▶ _Prompt_
Please reproduce the entries exactly, skipping each picture.

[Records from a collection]
* * * * *

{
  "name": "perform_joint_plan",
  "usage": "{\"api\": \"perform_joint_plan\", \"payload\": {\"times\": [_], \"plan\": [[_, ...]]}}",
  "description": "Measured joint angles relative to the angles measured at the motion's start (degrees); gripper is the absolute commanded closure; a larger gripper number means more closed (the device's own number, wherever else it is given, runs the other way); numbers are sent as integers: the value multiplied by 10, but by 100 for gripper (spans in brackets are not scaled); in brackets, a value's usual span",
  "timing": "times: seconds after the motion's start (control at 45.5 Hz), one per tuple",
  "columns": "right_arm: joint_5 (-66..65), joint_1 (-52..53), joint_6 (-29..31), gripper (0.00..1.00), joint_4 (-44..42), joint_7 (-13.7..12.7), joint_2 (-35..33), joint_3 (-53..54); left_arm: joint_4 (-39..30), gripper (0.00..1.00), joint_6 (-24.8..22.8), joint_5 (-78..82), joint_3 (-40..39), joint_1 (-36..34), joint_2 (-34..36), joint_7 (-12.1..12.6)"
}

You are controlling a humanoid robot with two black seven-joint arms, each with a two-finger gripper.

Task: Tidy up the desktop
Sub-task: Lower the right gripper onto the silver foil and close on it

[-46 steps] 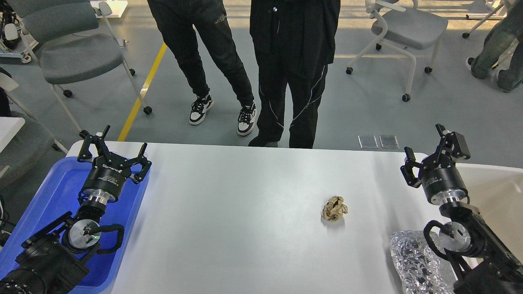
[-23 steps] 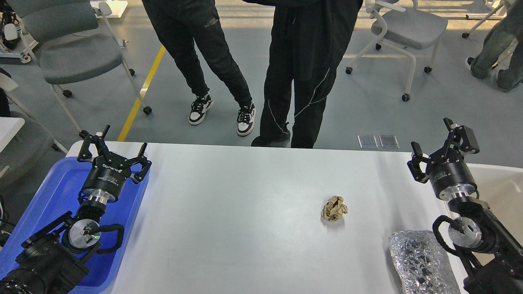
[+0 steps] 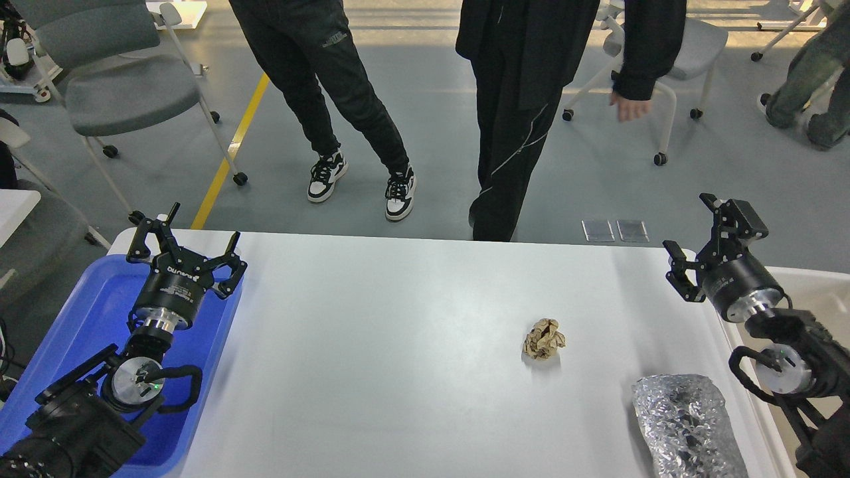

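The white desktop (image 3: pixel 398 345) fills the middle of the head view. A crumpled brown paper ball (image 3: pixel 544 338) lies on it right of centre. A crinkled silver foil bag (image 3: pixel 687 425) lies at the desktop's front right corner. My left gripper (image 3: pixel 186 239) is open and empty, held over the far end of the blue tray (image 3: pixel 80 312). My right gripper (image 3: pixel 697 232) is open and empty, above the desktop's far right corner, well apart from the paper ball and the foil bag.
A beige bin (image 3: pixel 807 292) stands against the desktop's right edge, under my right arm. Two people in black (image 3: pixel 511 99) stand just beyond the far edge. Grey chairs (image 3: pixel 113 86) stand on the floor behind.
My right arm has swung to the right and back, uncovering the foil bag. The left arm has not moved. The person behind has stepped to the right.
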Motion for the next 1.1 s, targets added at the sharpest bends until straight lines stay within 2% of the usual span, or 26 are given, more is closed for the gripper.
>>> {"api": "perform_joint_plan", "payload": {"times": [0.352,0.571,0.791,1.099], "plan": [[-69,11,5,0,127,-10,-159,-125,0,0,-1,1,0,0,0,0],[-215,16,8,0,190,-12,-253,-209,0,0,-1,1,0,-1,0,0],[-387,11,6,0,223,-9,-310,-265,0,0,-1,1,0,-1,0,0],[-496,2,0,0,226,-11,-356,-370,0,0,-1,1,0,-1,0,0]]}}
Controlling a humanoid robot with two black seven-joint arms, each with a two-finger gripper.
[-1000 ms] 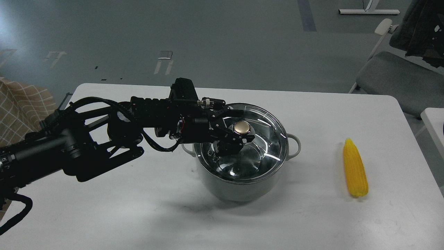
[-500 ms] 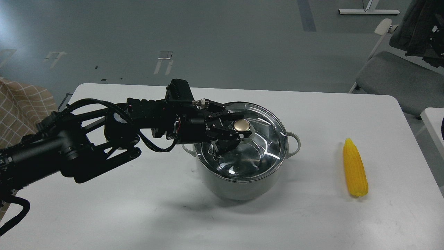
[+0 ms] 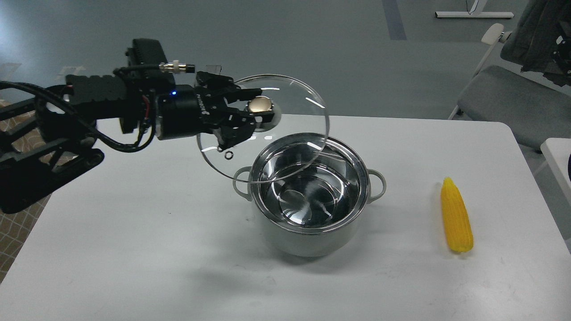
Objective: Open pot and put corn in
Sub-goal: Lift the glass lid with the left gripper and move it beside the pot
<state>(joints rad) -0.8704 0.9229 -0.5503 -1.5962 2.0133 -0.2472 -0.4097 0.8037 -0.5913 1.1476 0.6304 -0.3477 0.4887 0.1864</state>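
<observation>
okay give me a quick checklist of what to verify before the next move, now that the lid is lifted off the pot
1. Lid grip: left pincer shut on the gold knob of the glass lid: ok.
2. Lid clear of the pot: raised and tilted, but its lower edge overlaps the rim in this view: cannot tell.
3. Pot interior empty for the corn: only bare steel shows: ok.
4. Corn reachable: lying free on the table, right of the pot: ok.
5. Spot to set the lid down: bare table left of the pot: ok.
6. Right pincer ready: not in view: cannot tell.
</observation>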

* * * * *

▶ _Result for this task_
{
  "name": "perform_joint_plan",
  "usage": "{\"api\": \"perform_joint_plan\", \"payload\": {\"times\": [_], \"plan\": [[_, ...]]}}",
  "description": "Measured joint angles relative to the angles measured at the motion's start (degrees); gripper is the absolute commanded closure; a larger gripper number means more closed (the device's own number, wherever else it is given, runs the other way); numbers are sent as integers: the value multiplied by 10, but by 100 for gripper (spans in brackets are not scaled); in brackets, a value's usual span",
  "timing": "times: seconds after the motion's start (control at 45.5 Hz), one per tuple",
  "columns": "right_arm: joint_5 (-66..65), joint_1 (-52..53), joint_6 (-29..31), gripper (0.00..1.00), joint_4 (-44..42), joint_7 (-13.7..12.7), joint_2 (-35..33), joint_3 (-53..54); left_arm: joint_4 (-39..30), gripper (0.00..1.00), joint_6 (-24.8..22.8), joint_5 (-78..82), joint_3 (-40..39), joint_1 (-36..34), joint_2 (-34..36), joint_7 (-12.1..12.6)"
}

You are controlling a humanoid robot with two black seven-joint arms, each with a two-finger gripper.

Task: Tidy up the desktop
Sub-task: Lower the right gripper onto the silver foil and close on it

[-46 steps] 
[-23 steps] 
[+0 steps] 

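The white desktop (image 3: pixel 398 345) fills the middle of the head view. A crumpled brown paper ball (image 3: pixel 544 338) lies on it right of centre. A crinkled silver foil bag (image 3: pixel 687 425) lies at the desktop's front right corner. My left gripper (image 3: pixel 186 239) is open and empty, held over the far end of the blue tray (image 3: pixel 80 312). My right gripper (image 3: pixel 697 232) is open and empty, above the desktop's far right corner, well apart from the paper ball and the foil bag.
A beige bin (image 3: pixel 807 292) stands against the desktop's right edge, under my right arm. Two people in black (image 3: pixel 511 99) stand just beyond the far edge. Grey chairs (image 3: pixel 113 86) stand on the floor behind.
My right arm has swung to the right and back, uncovering the foil bag. The left arm has not moved. The person behind has stepped to the right.
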Motion for the next 1.1 s, targets added at the sharpest bends until straight lines stay within 2% of the usual span, or 26 are given, more is closed for the gripper.
>>> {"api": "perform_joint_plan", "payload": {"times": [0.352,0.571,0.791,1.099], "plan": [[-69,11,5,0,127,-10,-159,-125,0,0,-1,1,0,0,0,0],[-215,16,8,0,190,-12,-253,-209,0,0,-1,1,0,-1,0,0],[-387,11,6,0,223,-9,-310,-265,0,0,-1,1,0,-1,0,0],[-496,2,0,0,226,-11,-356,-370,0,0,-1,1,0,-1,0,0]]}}
Controlling a humanoid robot with two black seven-joint arms, each with a two-finger gripper.
[-1000 ms] 
[-500 ms] 
[+0 ms] 
Objective: Open pot and put corn in
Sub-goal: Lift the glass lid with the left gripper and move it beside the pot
<state>(joints rad) -0.8704 0.9229 -0.5503 -1.5962 2.0133 -0.2472 -0.4097 0.8037 -0.5913 1.1476 0.6304 -0.3477 0.4887 0.1864</state>
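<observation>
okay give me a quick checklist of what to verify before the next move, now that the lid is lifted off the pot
1. Lid grip: left pincer shut on the gold knob of the glass lid: ok.
2. Lid clear of the pot: raised and tilted, but its lower edge overlaps the rim in this view: cannot tell.
3. Pot interior empty for the corn: only bare steel shows: ok.
4. Corn reachable: lying free on the table, right of the pot: ok.
5. Spot to set the lid down: bare table left of the pot: ok.
6. Right pincer ready: not in view: cannot tell.
</observation>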

The response to this exercise is now complete.